Step 2: It is in its lowest form

Step 3: xint: (-3 , 0), (4 , 0); At (-3 , 0) the graph acts like 7/2(x + 3) so a line with a positive slope. At (4 , 0) the graph acts like 7/5(x - 4) so a line with a positive slope. yint: (0 , -12)

Step 4: Vertical asymptote: x = -1

Step 5: The function has an oblique asymptote of y = x - 2; Determining if the are any intercepts along the asymptote:

(x^2 - x - 12) / (x + 1) = x - 2

x^2 - x - 12 ≠ x^2 - x -2; No intercepts on the oblique asymptote.

Step 6: Intervals: (-infinity , -3) (-3 , -1) (-1 , 4) (4 , infinity)

Step 7: Negative at (-infinity , -3), positive at (-3 , -1), negative at (-1 , 4), and positive at (4 , infinity).

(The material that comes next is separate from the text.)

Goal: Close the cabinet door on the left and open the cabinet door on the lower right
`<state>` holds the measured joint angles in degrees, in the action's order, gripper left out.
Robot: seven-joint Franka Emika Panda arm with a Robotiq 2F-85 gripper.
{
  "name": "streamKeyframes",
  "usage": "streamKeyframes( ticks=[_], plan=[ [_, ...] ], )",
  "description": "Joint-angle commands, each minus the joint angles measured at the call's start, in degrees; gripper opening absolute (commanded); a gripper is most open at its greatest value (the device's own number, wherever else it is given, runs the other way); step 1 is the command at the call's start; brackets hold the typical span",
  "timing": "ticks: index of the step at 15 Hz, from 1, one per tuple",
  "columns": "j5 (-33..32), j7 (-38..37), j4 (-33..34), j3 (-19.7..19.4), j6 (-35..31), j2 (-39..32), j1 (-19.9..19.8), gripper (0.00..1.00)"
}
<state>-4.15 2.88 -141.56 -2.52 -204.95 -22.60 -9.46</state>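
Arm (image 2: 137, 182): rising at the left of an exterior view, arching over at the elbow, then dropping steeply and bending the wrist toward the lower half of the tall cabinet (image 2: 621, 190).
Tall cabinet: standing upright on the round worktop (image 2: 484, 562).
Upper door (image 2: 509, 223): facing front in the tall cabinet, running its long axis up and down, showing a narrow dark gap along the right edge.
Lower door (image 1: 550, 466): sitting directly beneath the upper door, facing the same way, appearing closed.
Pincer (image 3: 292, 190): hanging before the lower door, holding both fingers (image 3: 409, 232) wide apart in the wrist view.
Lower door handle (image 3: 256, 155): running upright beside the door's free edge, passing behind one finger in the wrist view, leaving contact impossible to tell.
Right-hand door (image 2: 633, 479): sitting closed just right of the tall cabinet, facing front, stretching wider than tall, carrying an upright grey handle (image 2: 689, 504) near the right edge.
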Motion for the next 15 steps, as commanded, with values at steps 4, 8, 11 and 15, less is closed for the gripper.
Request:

Step 8: The graph increases from -infinity (with negative values, following the curving with the oblique asymptote) to x = -3 where it continues to increase towards the vertical asymptote x = -1 (with positive values). That happens over the intervals (-infinity , -3) and (-3 , -1). The graph also ascends from near the vertical asymptote (with negative values) up to x = -4 where it continues to increase, curving with the oblique asymptote. This happens over the intervals (-1 , 4) and (4 , infinity).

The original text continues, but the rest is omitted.